**Exercise details**: Please find the lines in the following records that hold "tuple", and copy them.

*** Opening Given information ***

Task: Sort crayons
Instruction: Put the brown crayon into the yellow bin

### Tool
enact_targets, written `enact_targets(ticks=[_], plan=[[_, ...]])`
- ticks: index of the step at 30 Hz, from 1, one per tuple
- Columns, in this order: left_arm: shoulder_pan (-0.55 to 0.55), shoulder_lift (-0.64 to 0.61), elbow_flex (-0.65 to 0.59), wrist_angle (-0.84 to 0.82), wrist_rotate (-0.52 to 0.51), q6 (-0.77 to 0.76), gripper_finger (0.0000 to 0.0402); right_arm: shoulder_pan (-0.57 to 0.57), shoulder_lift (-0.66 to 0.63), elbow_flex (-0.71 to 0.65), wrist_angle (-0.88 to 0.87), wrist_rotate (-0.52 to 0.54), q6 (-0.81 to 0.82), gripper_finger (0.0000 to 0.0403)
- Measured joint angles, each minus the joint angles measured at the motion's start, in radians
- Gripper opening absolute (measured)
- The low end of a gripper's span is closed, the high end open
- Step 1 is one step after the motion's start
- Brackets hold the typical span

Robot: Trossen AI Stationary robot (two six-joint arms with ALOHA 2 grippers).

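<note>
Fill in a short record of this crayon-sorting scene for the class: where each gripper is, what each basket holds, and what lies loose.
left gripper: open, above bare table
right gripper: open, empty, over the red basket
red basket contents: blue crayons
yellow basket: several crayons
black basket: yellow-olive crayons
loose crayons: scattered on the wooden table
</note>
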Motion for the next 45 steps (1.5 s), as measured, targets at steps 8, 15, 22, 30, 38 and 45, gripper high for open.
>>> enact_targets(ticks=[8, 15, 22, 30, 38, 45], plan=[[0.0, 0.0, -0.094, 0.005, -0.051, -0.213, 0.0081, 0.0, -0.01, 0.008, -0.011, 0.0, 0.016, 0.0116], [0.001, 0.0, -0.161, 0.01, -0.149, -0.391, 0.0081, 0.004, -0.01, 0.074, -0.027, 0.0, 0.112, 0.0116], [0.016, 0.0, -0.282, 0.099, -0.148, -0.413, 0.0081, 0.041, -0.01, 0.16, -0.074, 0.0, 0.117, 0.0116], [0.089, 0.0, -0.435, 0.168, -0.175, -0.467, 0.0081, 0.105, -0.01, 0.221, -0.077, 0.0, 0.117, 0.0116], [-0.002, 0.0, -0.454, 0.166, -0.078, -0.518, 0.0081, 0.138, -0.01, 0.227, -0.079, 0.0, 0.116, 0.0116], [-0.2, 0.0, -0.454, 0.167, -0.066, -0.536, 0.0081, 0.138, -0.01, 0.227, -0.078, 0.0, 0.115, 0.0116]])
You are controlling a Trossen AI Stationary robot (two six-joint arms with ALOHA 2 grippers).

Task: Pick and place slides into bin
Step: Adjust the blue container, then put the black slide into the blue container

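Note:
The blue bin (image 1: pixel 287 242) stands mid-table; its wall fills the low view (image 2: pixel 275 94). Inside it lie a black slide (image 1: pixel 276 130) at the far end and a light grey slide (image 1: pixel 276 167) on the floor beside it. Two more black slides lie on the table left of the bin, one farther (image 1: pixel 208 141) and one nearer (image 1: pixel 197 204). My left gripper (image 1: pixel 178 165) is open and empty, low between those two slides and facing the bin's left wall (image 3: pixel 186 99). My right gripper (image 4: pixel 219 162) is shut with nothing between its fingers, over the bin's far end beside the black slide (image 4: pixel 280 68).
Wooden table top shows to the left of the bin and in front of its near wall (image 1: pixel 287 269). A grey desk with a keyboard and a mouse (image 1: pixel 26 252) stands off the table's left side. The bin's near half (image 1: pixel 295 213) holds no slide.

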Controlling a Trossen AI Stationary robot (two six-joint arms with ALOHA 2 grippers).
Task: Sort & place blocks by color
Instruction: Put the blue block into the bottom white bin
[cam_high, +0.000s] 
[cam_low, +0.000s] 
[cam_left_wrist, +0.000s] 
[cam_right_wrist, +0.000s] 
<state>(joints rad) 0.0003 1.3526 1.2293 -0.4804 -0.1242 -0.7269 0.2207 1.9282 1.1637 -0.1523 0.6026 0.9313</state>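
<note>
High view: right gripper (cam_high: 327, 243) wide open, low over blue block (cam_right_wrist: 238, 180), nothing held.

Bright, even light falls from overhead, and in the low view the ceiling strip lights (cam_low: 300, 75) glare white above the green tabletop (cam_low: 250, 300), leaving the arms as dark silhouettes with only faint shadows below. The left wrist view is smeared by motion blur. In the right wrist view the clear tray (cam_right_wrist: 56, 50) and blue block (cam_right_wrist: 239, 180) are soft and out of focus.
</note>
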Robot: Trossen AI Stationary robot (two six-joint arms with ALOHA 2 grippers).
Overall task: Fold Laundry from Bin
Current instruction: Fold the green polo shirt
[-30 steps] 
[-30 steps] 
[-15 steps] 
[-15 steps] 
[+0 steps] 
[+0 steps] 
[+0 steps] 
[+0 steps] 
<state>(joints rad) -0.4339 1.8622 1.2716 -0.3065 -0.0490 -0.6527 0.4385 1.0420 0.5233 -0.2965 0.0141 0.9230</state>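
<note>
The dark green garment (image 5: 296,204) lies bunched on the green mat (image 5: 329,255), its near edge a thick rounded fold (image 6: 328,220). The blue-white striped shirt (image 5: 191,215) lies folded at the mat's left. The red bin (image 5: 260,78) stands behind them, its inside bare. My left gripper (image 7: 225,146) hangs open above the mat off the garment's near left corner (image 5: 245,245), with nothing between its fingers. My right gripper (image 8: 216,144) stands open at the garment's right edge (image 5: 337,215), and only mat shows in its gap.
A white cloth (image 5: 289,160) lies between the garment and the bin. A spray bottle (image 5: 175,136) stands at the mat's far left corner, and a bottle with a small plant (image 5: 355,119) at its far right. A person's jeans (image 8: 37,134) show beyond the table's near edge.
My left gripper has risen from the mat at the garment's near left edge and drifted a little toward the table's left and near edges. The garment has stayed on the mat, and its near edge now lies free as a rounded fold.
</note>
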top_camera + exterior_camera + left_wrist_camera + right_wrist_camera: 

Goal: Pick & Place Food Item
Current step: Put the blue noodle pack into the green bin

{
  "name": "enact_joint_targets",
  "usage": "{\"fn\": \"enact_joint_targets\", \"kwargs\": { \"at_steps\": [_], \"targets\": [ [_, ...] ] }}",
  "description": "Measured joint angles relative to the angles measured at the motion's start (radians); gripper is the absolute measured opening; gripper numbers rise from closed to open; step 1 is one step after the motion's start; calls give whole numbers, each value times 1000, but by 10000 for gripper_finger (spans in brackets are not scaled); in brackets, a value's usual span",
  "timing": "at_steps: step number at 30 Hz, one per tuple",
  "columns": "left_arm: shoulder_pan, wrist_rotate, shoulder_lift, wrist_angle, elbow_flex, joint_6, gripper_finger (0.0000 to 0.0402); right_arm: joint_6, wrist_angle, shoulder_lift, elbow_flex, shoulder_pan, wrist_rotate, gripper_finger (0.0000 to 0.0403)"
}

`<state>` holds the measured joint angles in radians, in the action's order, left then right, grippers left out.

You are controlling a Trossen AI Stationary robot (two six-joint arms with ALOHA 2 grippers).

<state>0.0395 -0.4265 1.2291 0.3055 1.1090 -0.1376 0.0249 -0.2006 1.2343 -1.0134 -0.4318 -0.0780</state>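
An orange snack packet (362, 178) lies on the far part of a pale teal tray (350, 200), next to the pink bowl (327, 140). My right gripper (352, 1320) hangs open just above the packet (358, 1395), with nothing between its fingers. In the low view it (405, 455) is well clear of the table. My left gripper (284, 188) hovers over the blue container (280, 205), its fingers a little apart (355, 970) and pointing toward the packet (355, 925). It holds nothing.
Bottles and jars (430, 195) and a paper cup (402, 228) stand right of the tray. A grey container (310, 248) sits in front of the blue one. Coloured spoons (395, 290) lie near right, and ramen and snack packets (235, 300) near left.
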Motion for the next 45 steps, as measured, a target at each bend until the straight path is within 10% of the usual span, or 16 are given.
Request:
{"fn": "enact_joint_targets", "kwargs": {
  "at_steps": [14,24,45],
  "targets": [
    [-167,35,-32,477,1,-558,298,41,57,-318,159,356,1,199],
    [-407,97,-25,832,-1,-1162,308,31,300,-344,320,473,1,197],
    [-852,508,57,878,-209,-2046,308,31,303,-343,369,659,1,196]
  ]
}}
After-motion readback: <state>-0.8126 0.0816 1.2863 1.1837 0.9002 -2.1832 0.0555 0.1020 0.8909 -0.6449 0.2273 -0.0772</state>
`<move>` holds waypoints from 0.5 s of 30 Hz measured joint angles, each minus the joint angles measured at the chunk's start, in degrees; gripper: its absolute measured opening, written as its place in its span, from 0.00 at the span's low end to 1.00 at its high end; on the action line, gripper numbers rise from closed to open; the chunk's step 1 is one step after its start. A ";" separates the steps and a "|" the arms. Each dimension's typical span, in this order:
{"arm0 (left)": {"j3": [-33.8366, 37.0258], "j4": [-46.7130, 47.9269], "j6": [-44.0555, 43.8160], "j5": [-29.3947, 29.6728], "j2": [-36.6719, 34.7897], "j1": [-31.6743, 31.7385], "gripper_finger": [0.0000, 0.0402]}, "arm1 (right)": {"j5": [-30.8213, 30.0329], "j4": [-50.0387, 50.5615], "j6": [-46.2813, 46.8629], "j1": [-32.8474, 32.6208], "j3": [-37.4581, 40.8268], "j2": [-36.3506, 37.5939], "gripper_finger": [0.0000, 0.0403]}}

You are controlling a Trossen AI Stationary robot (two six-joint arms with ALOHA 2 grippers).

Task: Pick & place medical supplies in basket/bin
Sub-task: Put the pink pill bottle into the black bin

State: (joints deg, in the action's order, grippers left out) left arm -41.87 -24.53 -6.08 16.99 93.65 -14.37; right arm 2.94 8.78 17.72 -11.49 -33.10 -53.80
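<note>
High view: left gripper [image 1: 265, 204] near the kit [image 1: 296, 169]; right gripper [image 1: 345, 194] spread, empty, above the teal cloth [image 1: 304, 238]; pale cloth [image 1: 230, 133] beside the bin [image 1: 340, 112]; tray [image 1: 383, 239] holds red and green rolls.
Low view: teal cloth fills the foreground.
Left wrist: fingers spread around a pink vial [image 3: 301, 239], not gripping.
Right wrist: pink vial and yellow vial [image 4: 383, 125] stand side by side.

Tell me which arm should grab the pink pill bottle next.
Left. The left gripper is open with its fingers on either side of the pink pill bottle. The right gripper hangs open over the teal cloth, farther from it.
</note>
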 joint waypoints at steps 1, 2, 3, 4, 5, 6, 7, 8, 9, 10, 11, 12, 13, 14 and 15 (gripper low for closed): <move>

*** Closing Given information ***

**Your solution**:
- ticks: index of the step at 30 Hz, from 1, one per tuple
  "timing": "at_steps: step number at 30 Hz, one per tuple",

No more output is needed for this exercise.